A la Chambre des représentants, sa salve n’est pas passée inaperçue. L’élu démocrate Adam Schiff, qui dirige l’enquête contre le milliardaire, a lu ses messages et demandé à la diplomate de réagir. Après un moment de recul, elle a pesé ses mots : « C’est très intimidant ». Lors d’une pause, Adam Schiff a dénoncé « une intimidation de témoin en direct », qui pourrait constituer une « entrave » à l’enquête.
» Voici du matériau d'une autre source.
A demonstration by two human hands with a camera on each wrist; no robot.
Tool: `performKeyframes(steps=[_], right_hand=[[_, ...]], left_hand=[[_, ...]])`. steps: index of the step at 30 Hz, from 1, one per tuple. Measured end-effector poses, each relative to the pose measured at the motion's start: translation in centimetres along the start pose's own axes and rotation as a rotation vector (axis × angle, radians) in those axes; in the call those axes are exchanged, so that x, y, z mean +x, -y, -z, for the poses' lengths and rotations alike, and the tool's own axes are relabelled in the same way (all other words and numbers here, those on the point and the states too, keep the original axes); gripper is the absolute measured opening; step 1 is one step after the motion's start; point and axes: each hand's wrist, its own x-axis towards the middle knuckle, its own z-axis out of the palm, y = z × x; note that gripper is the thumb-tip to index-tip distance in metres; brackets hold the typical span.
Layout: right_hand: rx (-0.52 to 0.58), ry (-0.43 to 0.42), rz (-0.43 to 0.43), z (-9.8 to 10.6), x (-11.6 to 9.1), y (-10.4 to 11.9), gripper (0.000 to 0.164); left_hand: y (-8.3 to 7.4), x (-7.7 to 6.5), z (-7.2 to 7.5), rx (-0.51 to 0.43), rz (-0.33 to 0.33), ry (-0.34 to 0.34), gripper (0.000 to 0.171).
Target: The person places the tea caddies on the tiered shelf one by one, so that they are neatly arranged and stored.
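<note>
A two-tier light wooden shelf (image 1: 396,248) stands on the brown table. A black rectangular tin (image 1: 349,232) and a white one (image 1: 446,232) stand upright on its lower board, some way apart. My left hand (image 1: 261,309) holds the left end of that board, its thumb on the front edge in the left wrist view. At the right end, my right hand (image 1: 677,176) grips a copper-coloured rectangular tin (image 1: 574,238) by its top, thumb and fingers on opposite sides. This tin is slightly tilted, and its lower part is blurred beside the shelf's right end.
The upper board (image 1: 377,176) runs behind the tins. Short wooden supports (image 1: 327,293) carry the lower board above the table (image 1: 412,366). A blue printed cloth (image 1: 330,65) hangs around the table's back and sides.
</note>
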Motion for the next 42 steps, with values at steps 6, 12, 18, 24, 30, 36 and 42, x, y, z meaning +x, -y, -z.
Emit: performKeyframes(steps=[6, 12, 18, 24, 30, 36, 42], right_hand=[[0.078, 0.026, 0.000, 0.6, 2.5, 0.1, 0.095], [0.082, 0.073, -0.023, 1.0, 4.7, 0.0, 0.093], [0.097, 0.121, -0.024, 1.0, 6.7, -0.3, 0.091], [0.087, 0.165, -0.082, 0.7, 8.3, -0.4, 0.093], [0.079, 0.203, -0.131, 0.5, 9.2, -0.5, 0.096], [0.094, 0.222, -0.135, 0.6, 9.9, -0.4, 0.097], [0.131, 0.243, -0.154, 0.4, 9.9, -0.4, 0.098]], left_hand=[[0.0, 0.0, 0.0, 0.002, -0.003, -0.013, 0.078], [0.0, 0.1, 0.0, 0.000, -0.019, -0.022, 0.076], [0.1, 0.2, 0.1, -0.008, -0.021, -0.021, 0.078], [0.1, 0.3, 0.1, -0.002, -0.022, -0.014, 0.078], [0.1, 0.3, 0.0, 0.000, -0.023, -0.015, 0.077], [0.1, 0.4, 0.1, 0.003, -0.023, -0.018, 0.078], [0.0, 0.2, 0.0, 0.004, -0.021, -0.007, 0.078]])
Ce « n’était pas de l’intimidation de témoins, c’était juste l’opinion du président », a réagi la Maison Blanche. « J’ai le droit de m’exprimer », a renchéri le président devant la presse.

« Une menace diffuse »

Donald Trump est visé par une procédure de destitution parce qu’il a demandé le 25 juillet à son homologue ukrainien d’enquêter sur le démocrate Joe Biden, bien placé pour l’affronter lors de la présidentielle de 2020. Dans cet appel, rendu public en septembre après l’intervention d’un lanceur d’alerte, il avait cité Mme Yovanovitch. « Il va lui arriver des choses », avait-il déclaré. « J’ai été choquée » d’entendre ça, « cela ressemblait à une menace diffuse », a-t-elle commenté vendredi.

La diplomate, restée très digne malgré une émotion évidente, a également confié avoir été perturbée par la campagne de dénigrement menée contre elle pendant des mois par l’avocat personnel de Donald Trump, Rudy Giuliani. Jurant n’avoir « aucun parti pris politique », elle a assuré que son rappel avait « porté un coup au moral » des diplomates américains à Kiev et dans le reste du monde. Après cinq heures d’audition ponctuées par des marques de respect unanimes à son égard, l’ancienne ambassadrice a quitté la salle sous des applaudissements nourris.

Les républicains n’ont pas mis en cause son intégrité, mais ont relevé qu’elle restait employée du département d’Etat à un poste prestigieux dans une université. Ils l’ont assaillie de questions sur les affaires du fils de Joe Biden en Ukraine au moment où son père était vice-président des Etats-Unis. Elle a reconnu que cela » pouvait ressembler à un conflit d’intérêts « .

« Dans la poche »

Les parlementaires républicains ont également insisté sur le fait qu’elle n’avait aucun élément factuel à apporter à l’enquête, puisqu’elle avait quitté l’ambassade au moment des principaux épisodes contestés. Elle n’a en effet rien pu dire sur une aide militaire de 400 millions de dollars destinée à l’Ukraine, qui avait été gelée sur ordre du président au début de l’été. William Taylor, le chargé d’affaires qui l’a remplacée à Kiev, avait déclaré mercredi lors des premières auditions publiques au Congrès avoir appris par l’entremise d’un autre ambassadeur que Donald Trump avait conditionné le déblocage des fonds à l’ouverture d’une enquête sur Joe Biden.

Vendredi, un employé de l’ambassade des Etats-Unis à Kiev, David Holmes, a évoqué lors d’une audition à huis clos une conversation téléphonique que l’ambassadeur américain auprès de l’Union européenne Gordon Sondland, alors assis auprès de lui, aurait eu en juillet avec Donald Trump depuis un restaurant de la capitale ukrainienne. Selon une copie de la déclaration liminaire de M. Holmes obtenue par CNN, M. Sondland aurait dit au milliardaire républicain qu’il avait M. Zelensky » dans (sa) poche « .

« Est-ce qu’il va donc enquêter ? », sur Joe Biden, aurait alors demandé M. Trump avant de se voir répondre que le président ukrainien était prêt à faire » tout « ce qu’il lui demandait. Ce témoignage pourrait prouver l’implication directe de Donald Trump, qui ne cesse de se dire victime d’une » chasse aux sorcières « . Compte-tenu de la majorité républicaine au Sénat, potentiellement chargé de le juger, il devrait cependant échapper à la destitution.

Mais sa très probable mise en accusation (» impeachment «) à la Chambre des représentants contrôlée par les démocrates jettera une ombre sur sa campagne pour la présidentielle de 2020.